__WHAT YOU SHOULD DO__: Set down every record below exactly as it stands, minus the pictures.

════

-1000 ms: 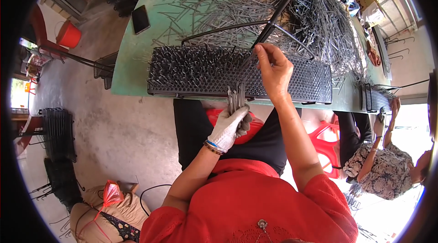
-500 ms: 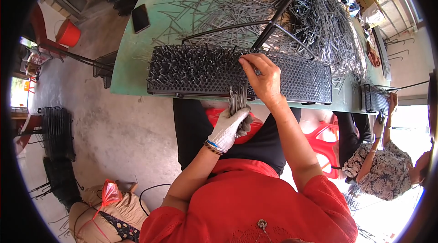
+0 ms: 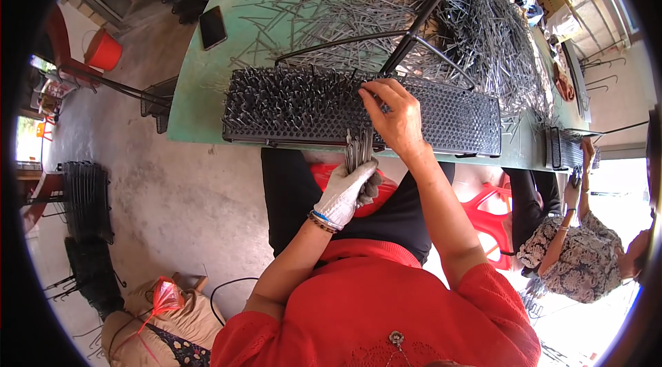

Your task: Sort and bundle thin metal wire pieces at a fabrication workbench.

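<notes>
White-gloved left hand (image 3: 347, 190) gripping bundle of thin grey metal pins (image 3: 359, 150) at table edge, bare right hand (image 3: 394, 117) pinching one pin over long black perforated plastic tray (image 3: 448, 122), green table (image 3: 200, 102), loose grey pin heap (image 3: 476, 22) behind

dull grey metal pins (image 3: 359, 150) bunched in a white knit cloth glove (image 3: 343, 192), more bristling from a matt black perforated plastic tray (image 3: 455, 122) on a scuffed green painted table (image 3: 200, 102).
</notes>
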Motion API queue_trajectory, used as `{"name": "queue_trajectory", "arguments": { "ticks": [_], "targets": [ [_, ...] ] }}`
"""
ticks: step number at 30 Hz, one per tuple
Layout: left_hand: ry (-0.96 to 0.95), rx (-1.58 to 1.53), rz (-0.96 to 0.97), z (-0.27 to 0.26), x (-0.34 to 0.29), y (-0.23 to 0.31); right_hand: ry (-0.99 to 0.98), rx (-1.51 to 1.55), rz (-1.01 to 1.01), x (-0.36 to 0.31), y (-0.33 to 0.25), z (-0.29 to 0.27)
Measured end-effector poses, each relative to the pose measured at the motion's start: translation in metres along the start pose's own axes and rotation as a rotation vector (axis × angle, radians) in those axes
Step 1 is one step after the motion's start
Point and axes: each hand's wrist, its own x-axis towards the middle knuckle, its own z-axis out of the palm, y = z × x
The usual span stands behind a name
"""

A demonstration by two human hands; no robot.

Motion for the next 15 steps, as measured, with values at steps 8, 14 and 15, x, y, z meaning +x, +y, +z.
{"name": "queue_trajectory", "arguments": {
  "ticks": [8,14,15],
  "targets": [
    [-0.012,-0.014,-0.002,-0.0015,0.0019,-0.0016,-0.020,-0.088,-0.064,-0.0023,0.0043,-0.0008],
    [-0.016,-0.021,0.000,-0.0017,0.0019,-0.0011,-0.026,-0.149,-0.103,-0.0011,0.0048,-0.0004],
    [-0.024,-0.021,0.003,-0.0023,0.0023,-0.0015,-0.051,-0.170,-0.167,-0.0006,0.0052,-0.0004]
  ]
}}
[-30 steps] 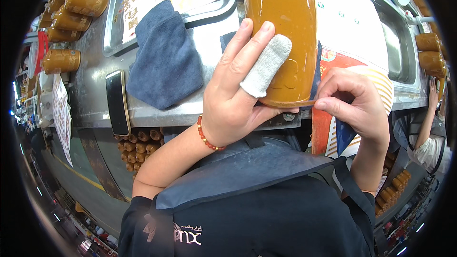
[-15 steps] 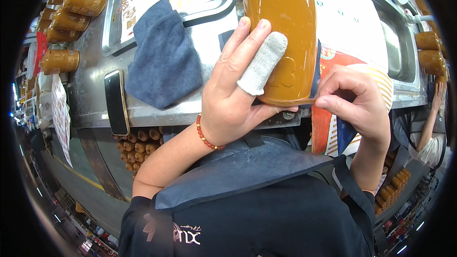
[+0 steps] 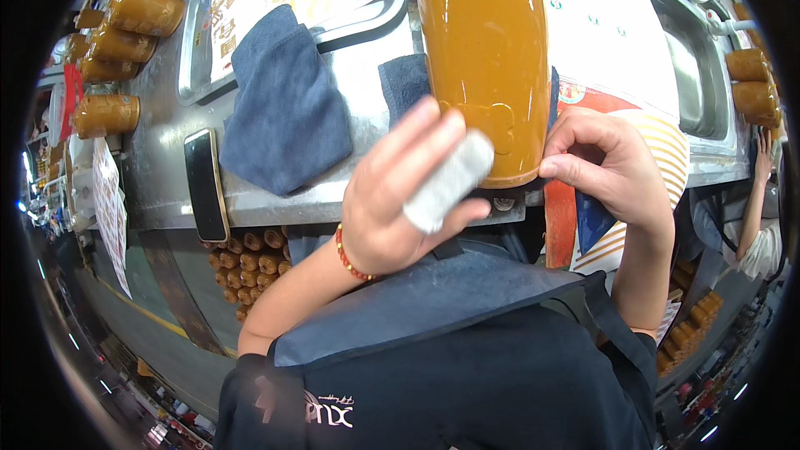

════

__RESULT FOR THIS TASK__:
-1000 ms: 
-500 ms: 
+0 ms: 

Your task: Sort and bundle thin metal wire pieces at a fabrication workbench.

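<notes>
White-gloved left hand (image 3: 347, 190) gripping bundle of thin grey metal pins (image 3: 359, 150) at table edge, bare right hand (image 3: 394, 117) pinching one pin over long black perforated plastic tray (image 3: 448, 122), green table (image 3: 200, 102), loose grey pin heap (image 3: 476, 22) behind

dull grey metal pins (image 3: 359, 150) bunched in a white knit cloth glove (image 3: 343, 192), more bristling from a matt black perforated plastic tray (image 3: 455, 122) on a scuffed green painted table (image 3: 200, 102).
</notes>
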Motion API queue_trajectory, used as `{"name": "queue_trajectory", "arguments": { "ticks": [_], "targets": [ [_, ...] ] }}`
"""
ticks: step number at 30 Hz, one per tuple
Layout: left_hand: ry (-0.96 to 0.95), rx (-1.58 to 1.53), rz (-0.96 to 0.97), z (-0.27 to 0.26), x (-0.34 to 0.29), y (-0.23 to 0.31); right_hand: ry (-0.99 to 0.98), rx (-1.51 to 1.55), rz (-1.01 to 1.01), x (-0.36 to 0.31), y (-0.33 to 0.25), z (-0.29 to 0.27)
Measured end-effector poses, each relative to the pose measured at the motion's start: translation in metres along the start pose's own axes and rotation as a rotation vector (axis × angle, radians) in those axes
Step 1 is one step after the motion's start
Point and axes: each hand's wrist, its own x-axis towards the middle knuckle, its own z-axis out of the palm, y = z × x
The usual span stands behind a name
"""

A demonstration by two human hands; no robot.

Motion for the next 15 steps, as measured, with values at steps 8, 14 and 15, x, y, z meaning +x, +y, +z.
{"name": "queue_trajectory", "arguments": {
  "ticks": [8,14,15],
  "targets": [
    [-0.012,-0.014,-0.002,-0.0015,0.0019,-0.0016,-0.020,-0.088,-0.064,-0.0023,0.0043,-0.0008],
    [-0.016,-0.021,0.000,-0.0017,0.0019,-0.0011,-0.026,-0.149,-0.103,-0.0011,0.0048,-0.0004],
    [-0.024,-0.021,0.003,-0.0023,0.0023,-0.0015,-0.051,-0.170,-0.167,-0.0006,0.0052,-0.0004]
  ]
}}
[-30 steps] 
[-15 steps] 
[+0 steps] 

No further output is needed for the exercise.